Zarghami got into an argument with President Rouhani at a meeting of the Supreme Council of the Cultural Revolution, in which he accused Rouhani of making remarks that were "against Islamic and revolutionary values."

== Presidential nomination ==

=== 2017 election ===
On 15 March 2017, Zarghami announced his candidacy for 2017 presidential election via his social media accounts.
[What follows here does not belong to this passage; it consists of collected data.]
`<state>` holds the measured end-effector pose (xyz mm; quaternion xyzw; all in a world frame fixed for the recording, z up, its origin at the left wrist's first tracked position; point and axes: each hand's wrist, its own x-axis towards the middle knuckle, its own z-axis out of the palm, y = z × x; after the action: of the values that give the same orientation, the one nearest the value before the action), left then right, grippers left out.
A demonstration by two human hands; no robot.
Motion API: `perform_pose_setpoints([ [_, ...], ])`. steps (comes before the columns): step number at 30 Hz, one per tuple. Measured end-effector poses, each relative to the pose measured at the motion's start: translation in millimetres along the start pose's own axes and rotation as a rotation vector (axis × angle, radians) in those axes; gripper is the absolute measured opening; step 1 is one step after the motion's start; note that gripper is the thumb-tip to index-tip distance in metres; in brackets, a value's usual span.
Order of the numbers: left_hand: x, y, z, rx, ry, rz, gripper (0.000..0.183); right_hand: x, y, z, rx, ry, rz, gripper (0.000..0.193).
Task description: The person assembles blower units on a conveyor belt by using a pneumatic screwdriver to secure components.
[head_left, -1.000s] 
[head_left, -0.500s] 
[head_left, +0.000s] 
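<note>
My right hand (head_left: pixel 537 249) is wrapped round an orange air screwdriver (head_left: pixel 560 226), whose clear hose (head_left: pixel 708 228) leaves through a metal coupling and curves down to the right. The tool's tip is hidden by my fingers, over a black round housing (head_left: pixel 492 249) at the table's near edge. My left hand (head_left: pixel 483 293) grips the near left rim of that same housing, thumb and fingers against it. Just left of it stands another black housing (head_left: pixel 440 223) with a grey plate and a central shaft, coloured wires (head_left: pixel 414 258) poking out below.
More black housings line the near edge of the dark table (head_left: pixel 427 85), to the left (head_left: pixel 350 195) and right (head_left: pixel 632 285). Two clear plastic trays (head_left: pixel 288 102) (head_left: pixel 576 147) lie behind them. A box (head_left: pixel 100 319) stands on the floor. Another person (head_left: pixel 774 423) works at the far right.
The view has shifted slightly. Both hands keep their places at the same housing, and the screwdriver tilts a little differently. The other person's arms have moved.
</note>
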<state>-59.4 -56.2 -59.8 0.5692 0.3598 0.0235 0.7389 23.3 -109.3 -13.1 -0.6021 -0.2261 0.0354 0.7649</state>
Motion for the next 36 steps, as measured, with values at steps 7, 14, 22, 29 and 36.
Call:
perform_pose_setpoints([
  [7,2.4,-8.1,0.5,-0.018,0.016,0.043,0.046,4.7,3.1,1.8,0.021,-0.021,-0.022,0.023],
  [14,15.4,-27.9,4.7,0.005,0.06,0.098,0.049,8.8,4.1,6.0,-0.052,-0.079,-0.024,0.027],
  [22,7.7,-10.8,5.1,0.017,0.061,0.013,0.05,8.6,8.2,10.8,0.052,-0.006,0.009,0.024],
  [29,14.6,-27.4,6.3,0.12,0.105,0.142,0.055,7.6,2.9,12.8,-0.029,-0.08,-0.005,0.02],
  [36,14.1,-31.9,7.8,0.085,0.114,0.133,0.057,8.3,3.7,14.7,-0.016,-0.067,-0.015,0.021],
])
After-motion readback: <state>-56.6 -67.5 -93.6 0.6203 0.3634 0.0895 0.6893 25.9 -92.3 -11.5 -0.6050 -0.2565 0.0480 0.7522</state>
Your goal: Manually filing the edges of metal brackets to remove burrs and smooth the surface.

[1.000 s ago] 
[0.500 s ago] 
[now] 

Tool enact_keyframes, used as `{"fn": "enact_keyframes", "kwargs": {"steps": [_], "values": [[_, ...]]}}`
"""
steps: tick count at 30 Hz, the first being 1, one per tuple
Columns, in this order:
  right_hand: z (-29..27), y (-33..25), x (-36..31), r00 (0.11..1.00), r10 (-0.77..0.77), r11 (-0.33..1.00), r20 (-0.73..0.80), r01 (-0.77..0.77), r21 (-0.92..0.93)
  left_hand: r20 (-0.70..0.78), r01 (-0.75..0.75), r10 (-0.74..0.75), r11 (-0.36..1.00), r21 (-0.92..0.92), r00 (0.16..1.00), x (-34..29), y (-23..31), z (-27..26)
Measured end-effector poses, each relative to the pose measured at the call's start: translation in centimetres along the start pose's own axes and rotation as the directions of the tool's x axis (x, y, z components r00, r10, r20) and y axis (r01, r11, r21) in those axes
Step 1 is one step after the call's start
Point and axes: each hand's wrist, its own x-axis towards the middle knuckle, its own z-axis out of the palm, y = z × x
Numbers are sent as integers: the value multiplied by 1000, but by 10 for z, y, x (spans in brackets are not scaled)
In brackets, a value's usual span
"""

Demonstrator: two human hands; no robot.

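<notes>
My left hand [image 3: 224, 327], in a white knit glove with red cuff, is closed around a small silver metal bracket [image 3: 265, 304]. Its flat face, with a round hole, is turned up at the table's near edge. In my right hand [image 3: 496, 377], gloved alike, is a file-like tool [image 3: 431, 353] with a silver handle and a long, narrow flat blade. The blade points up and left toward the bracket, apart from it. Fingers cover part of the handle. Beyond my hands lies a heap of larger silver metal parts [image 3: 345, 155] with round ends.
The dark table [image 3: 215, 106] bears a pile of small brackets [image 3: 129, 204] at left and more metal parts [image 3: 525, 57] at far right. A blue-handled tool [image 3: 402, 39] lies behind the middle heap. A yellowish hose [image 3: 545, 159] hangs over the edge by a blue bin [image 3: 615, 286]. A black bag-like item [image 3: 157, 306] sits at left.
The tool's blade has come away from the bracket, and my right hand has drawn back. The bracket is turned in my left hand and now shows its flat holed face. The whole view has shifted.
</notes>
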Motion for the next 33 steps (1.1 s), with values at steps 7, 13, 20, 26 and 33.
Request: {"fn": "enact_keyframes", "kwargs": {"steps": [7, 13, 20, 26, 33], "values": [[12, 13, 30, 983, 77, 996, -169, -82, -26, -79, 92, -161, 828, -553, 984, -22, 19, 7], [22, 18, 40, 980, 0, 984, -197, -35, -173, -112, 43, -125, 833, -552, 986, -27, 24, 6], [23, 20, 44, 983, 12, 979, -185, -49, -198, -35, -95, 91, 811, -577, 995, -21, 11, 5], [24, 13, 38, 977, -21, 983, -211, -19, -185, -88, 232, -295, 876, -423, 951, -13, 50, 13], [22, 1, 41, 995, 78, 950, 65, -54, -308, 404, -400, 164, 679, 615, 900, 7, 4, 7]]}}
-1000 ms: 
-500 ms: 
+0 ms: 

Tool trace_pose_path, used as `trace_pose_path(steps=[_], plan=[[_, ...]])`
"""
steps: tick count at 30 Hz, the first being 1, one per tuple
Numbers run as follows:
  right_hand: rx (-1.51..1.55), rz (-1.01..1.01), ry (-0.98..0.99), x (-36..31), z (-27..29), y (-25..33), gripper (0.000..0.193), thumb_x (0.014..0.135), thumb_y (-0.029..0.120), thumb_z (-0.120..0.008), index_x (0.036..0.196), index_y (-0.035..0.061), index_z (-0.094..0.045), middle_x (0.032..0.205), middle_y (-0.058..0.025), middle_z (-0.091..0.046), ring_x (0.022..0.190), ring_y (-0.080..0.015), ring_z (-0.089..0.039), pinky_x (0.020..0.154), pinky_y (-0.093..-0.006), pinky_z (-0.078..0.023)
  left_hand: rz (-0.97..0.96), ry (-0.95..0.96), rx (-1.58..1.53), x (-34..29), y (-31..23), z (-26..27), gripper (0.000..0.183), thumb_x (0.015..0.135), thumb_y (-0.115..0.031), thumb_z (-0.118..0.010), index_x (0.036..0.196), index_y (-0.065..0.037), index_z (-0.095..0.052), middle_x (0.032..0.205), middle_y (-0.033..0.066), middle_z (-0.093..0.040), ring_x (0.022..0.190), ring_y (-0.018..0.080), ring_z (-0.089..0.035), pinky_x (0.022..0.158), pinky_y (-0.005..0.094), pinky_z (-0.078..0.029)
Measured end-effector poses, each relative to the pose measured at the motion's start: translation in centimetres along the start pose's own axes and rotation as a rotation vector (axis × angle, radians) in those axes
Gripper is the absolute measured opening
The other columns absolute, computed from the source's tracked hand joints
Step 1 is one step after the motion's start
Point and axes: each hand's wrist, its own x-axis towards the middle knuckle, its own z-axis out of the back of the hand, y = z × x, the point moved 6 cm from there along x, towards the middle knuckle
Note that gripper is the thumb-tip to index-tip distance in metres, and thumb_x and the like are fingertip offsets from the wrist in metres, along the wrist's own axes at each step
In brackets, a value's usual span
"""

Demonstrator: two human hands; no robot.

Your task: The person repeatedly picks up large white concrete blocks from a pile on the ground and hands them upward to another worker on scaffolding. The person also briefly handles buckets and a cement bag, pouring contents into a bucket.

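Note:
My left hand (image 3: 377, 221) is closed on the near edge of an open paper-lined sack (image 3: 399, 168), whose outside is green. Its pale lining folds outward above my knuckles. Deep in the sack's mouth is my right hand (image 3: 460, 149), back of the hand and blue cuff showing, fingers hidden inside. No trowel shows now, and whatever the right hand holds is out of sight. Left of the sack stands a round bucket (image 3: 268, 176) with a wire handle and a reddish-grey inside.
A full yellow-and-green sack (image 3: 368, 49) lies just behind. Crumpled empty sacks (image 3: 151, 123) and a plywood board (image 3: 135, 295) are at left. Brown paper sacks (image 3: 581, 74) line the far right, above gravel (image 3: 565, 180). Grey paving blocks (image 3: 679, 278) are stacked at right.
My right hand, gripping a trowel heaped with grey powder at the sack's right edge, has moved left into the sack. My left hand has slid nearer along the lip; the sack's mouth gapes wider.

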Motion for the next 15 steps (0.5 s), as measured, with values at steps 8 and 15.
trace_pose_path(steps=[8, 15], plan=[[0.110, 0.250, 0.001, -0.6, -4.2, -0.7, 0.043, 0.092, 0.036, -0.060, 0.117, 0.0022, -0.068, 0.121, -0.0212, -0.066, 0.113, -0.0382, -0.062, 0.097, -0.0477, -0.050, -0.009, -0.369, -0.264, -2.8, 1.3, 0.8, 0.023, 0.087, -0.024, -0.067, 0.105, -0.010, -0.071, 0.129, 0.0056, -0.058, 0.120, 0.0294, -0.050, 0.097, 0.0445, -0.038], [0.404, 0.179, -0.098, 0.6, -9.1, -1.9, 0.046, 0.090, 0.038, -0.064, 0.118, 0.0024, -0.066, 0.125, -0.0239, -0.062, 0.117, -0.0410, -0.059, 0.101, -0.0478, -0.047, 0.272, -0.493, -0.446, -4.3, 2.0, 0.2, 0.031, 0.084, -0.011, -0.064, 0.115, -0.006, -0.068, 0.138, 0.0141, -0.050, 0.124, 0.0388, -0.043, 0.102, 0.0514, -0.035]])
He said he "has felt the responsibility to fix the country’s management structure on a macro scale", accepting "the invitation of the Popular Front of Islamic Revolution Forces". Zarghami who was speculated as a potential candidate since late 2014, denied the possibility of his own candidacy in November 2015.

=== 2021 election ===
Zarghami announced his candidacy for the 2021 presidential election during an interview with Arman Newspaper, stating that "I have come to the conclusion that elections, in general, are a pain in the neck". Many speculate that Zarghami sides with Supreme Leader Ali Khamenei, seeking to abolish the position of presidency in Iran in favor of a more heavily parliamentary system. However, his nomination was rejected by the Guardian Council.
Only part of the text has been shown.